This repository stores all data and analytic scripts of the V4 Lab project.
The aim of the project is to measure of economical and financial knowledge of Czech and Polish students as well as assess their opinions in terms of economic liberalism-interventionism. Furthermore, we also try to shed some light on the associations between the knowledge and the opinions as well as other potentialy important sociodemographical variables (such as parents' education and type of education).
More information can be found on the project's website: http://v4lab.eu/.
Detailed description of the dataset and the variables' labelling and coding can be found in the Codebook (Data/OfficialData/Codebook.pdf).
Through out the scripts, reports and other materials and documents in the repository, reader may find some not necessarily unambiguous notions and. Here we try to present and explain the most important and frequent of them:
* *KNOWLEDGE items* : this one refers to a set of questions about knowledge of economic and financial problems and concepts. More information about them may be found in the Codebook.
* *OPINION items* : a set of questions concernign opinions on various topics related to the role of state in the economic and social life. Used to construct the L.-I. scale (see the Codebook for more information).

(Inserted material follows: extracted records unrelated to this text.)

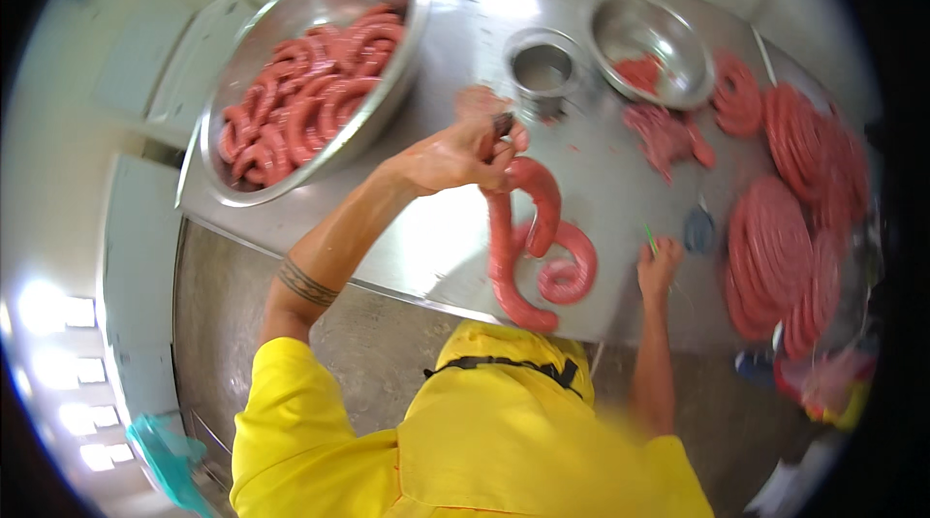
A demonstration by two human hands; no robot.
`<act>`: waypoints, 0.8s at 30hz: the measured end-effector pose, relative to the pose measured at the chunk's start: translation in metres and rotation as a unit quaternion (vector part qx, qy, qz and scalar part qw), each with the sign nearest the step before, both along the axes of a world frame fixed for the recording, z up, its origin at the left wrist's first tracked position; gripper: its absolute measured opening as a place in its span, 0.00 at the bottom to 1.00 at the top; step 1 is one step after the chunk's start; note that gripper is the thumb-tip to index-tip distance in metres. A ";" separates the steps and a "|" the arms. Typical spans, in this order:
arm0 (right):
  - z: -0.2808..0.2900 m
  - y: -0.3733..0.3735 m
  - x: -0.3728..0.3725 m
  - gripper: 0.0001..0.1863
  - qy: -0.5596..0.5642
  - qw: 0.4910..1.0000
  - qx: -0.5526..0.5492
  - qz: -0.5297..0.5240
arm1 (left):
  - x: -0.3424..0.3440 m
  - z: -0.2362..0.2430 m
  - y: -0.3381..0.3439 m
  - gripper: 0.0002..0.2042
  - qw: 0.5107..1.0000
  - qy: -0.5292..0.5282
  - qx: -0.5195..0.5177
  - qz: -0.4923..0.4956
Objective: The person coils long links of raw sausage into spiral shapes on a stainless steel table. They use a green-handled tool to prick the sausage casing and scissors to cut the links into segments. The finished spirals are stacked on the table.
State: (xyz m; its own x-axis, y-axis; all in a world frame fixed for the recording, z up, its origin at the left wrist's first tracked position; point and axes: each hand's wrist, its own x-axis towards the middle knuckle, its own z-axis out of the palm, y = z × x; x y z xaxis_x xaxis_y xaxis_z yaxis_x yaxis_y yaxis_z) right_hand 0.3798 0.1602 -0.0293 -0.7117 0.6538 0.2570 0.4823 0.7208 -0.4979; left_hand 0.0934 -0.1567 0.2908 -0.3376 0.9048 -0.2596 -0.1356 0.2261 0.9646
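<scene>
My left hand, its forearm banded with a dark tattoo, grips a raw pink sausage near its upper end. Two lengths hang from the fingers, one bending round to the right. A small dark thing shows at the fingers; its kind is unclear. Just right of the hanging lengths, a curled sausage end rests on the steel table. Lower right, my right hand is closed around a thin bright green item, too small to name. A blue-grey object lies beside it.
A large steel bowl of sausages stands at the far left. Behind my left hand is a metal cylinder; right of it, a smaller bowl holds some meat. Beyond lie a meat lump and several coiled sausages.
</scene>
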 end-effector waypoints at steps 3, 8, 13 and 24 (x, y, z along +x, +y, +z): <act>-0.003 -0.011 -0.009 0.12 -0.006 0.999 0.048 -0.023 | -0.034 0.047 -0.041 0.08 0.994 -0.021 0.069 0.086; -0.004 -0.018 -0.012 0.11 -0.027 0.994 0.089 -0.053 | -0.130 0.126 -0.133 0.16 0.975 0.064 0.106 0.185; -0.007 -0.019 -0.013 0.11 -0.077 0.989 0.105 -0.076 | -0.269 0.172 -0.218 0.10 0.926 0.165 0.051 0.336; 0.002 -0.029 -0.015 0.12 -0.138 0.981 0.063 -0.122 | -0.520 -0.001 -0.354 0.05 0.780 0.340 -0.052 0.523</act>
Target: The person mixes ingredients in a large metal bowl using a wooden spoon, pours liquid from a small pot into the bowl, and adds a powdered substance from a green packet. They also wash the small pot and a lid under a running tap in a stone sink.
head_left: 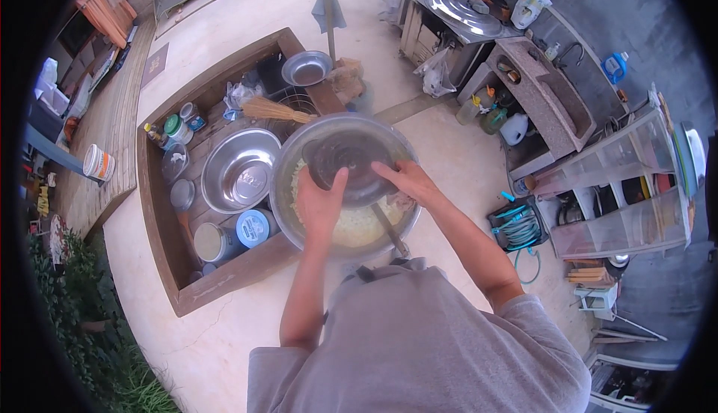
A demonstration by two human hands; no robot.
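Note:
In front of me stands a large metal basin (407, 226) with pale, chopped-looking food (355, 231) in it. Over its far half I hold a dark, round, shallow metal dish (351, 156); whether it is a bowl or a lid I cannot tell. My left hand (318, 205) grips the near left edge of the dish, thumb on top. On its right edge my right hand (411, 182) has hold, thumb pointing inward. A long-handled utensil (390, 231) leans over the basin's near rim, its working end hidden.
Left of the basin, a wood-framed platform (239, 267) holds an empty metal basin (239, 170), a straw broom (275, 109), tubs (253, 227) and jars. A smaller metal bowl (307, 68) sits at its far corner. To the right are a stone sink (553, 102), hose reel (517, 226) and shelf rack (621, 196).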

* *PL sample* : Polish part of the data gathered for the purpose of this project.
* *CZ sample* : Czech part of the data gather for the purpose of this project.
* *Joint sample* : the entire sample (so PL part + Cz part).
* *L.-I. scale* : a unidimensional, bipolar, preferntial scale that is used to measure respondents' attitudes towards the role of the state in economy in terms of the econimic liberalism-interventionism. Again, more information on it can be found in the Codebook.
* *Non-guessed KNOWLEDGE scores* : the main indicator of the economic-financial and strictly financial knowledge used throughout the project. Its values corresponds to the number of questions to which respondent had to know the correct answer in order to obtain the final number of correctly answered questions. It is based on an assumption that, since the items were dychotomic, then in the case a respondent does not know the correct answer, he or she tries to guess it with a 50% chance of success. More information on this indicator in the Codebook.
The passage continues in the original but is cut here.